It would, said Mr Emmerson, be quite illogical if what would plainly be sexual harassment in the case of a heterosexual woman were to be held not to be in the case of a woman who was a lesbian because her case had to be compared with a man who was a homosexual.

    90. The source of this argument seems to be the decision of the Court of Session in Strathclyde Regional Council v Porcelli 1986 SC 137; [1986] ICR 564. Mrs Porcelli was employed as a science laboratory technician at a school in Glasgow. Two technicians in the same department named Coles and Reid pursued a vindictive campaign against her for the deliberate purpose of making her apply for a transfer to another school. This conduct was both unpleasant and intimidating. It included various obscene acts which had a sexual innuendo, and the industrial tribunal held that it undoubtedly amounted to sexual harassment. There was no suggestion in that case that Mrs Porcelli was, or was suspected of being, a homosexual. The purpose of the conduct was simply to drive her out of the school, which in the event it did. It was designed to hurt her, and the method that was chosen was to humiliate her by using a particular kind of weapon against her because she was a woman. The tribunal held, with some regret, that had Mrs Porcelli been a man whom the other technicians disliked as much as they disliked her they would have treated him just as unfavourably as they treated her. So, applying the comparator test, they dismissed her application. The Employment Appeal Tribunal reversed this decision on the ground that the tribunal did not approach the case in the right way. Lord McDonald said at p 140 that what they should have done was to ask themselves (1) was there sexual harassment, and (2) if so, was it to the claimant's detriment? The reason which he gave for not mentioning the comparator test was that the aspects of the technicians' behaviour towards Mrs Porcelli which had sexual overtones could have no relevance in their conduct towards a man.

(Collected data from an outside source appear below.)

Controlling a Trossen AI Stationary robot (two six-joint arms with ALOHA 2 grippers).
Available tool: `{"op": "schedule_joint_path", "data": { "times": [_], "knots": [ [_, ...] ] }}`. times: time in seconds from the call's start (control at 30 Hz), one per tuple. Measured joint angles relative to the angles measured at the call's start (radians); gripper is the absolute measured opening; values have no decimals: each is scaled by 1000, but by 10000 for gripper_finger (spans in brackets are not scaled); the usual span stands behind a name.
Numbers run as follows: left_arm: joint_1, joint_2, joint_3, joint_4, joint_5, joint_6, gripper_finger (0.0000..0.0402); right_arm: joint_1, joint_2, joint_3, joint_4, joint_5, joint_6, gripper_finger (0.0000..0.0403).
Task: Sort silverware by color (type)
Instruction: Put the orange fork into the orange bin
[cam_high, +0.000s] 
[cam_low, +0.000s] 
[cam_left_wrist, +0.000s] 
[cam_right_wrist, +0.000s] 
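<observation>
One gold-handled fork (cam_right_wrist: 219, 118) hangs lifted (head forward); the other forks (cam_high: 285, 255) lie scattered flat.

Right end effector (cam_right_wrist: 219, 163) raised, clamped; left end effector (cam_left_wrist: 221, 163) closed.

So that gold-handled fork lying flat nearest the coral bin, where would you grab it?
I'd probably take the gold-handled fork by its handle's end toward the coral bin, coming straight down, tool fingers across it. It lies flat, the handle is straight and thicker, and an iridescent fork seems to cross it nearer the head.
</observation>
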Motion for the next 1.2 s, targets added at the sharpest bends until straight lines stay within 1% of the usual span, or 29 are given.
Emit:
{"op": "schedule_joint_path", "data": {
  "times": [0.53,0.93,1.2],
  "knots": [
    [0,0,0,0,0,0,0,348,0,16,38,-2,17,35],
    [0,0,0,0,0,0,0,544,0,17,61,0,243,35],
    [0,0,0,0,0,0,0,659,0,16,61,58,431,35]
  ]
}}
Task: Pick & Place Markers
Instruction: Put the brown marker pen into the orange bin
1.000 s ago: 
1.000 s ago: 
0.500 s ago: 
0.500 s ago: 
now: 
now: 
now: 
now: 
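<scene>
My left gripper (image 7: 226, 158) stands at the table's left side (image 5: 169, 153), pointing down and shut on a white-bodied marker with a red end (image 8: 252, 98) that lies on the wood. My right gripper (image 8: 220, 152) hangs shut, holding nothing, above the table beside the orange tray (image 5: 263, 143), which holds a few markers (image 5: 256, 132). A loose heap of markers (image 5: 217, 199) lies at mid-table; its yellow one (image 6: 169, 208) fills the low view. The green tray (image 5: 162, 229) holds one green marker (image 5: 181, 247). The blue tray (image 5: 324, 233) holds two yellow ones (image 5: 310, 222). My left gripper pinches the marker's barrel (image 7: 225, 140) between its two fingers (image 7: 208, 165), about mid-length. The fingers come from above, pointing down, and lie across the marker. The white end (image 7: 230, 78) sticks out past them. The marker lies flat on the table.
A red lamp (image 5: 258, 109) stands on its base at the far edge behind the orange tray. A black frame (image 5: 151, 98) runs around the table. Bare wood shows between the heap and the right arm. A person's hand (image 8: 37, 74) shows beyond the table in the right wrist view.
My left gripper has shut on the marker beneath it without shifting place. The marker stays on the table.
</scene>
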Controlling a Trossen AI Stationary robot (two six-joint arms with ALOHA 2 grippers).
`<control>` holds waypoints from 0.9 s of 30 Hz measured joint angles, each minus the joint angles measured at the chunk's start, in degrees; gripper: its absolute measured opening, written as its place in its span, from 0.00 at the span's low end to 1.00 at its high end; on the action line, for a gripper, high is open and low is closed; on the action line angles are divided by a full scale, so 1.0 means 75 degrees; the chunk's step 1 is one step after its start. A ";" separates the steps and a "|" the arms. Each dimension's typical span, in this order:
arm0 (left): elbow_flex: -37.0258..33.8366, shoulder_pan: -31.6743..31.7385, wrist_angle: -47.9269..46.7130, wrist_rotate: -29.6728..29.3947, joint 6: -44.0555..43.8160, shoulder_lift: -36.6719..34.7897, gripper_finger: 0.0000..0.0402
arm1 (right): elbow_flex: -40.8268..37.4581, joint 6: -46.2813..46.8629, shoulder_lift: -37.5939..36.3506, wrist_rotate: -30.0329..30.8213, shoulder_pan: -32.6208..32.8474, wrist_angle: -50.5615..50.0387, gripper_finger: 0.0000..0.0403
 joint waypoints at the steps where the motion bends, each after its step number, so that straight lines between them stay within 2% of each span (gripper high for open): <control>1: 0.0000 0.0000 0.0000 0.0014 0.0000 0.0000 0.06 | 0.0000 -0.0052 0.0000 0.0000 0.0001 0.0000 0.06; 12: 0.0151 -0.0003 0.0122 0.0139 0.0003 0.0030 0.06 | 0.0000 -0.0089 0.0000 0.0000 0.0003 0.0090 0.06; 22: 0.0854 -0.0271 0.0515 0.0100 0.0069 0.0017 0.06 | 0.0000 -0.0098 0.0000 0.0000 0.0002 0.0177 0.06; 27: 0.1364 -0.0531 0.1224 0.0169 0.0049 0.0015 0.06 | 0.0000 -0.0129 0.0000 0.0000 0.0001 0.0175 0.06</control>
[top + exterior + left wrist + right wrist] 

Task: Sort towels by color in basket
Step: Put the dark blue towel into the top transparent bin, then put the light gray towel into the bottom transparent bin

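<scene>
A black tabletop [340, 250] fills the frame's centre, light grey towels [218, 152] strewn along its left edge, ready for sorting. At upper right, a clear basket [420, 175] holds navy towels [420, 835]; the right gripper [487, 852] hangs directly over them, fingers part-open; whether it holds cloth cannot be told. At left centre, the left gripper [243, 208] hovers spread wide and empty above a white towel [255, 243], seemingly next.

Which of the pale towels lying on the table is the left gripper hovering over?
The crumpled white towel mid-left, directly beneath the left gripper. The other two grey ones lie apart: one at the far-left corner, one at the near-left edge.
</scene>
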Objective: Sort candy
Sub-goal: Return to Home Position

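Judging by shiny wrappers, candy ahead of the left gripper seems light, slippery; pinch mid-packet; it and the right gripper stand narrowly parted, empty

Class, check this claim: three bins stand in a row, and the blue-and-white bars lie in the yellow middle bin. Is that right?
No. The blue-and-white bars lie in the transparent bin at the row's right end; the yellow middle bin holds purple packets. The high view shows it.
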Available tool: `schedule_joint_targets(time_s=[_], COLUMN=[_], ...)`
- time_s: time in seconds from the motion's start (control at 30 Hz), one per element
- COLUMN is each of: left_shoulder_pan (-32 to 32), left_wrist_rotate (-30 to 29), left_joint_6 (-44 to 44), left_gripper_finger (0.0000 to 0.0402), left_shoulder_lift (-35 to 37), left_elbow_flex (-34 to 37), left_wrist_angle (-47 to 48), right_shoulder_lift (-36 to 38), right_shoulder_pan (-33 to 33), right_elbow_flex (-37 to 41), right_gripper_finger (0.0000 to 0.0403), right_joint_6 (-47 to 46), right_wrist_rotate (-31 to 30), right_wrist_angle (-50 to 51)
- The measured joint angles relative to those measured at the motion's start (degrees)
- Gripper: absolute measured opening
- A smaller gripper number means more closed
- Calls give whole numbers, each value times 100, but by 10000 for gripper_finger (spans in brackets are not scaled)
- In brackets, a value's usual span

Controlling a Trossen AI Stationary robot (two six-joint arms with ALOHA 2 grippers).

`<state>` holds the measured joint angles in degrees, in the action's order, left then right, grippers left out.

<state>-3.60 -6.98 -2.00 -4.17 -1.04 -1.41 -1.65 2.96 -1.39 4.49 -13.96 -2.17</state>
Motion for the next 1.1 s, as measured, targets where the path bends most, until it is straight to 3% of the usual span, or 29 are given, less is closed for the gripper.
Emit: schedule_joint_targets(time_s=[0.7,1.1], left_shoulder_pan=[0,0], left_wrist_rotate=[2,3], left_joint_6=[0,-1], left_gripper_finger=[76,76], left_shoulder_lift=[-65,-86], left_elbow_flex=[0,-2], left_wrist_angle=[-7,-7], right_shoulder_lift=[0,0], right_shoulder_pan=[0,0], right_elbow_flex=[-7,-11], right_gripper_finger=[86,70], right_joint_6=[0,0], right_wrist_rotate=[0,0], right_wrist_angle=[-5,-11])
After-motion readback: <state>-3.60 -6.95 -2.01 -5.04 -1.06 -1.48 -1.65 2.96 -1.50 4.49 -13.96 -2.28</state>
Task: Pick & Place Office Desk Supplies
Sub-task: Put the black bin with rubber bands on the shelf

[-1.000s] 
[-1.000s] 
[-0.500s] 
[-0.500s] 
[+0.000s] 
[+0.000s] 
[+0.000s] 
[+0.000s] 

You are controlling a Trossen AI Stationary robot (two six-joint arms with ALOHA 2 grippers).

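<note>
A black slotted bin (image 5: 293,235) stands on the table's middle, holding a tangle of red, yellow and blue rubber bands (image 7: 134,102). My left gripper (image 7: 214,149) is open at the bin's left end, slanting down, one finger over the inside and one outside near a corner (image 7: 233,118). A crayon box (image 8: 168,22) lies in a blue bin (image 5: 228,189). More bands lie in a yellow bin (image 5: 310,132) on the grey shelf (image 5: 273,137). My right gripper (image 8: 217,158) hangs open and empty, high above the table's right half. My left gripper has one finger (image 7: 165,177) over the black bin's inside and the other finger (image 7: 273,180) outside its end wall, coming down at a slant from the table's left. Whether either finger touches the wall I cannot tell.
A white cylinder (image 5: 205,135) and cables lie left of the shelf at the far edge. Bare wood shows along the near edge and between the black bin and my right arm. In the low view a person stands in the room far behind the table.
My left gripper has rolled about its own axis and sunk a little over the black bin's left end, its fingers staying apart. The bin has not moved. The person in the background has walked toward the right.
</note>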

    91. The Court of Session did not overlook the need for a comparison. Lord President Emslie referred to section 5(3) as one of the provisions in the Act which were relevant to Mrs Porcelli's case. The way in which he dealt with it can be seen from how he summed the matter up in the final paragraph of his opinion at p 146:

    "The industrial tribunal reached their decision by finding that Coles' and Reid's treatment of an equally disliked male colleague would have been just as unpleasant. Where they went wrong, however, was in failing to notice that a material part of the campaign against Mrs Porcelli consisted of 'sexual harassment', a particularly degrading and unacceptable form of treatment which it must be taken to have been the intention of Parliament to restrain. From their 'Reasons' it is to be understood that they were satisfied that this form of treatment - sexual harassment in any form - would not have figured in a campaign by Coles and Reid directed against a man. In this situation the treatment of Mrs Porcelli fell to be seen as very different in a material respect from that which would have been inflicted on a male colleague, regardless of equality of overall unpleasantness, and that being so it appears to me that upon a proper application of section 1(1)(a) the industrial tribunal ought to have asked themselves whether in that respect Mrs Porcelli had been treated by Coles (on the ground of her sex) 'less favourably' than he would have treated a man with whom her position fell to be compared. Had they asked themselves that question it is impossible to believe that they would not have answered it in the affirmative."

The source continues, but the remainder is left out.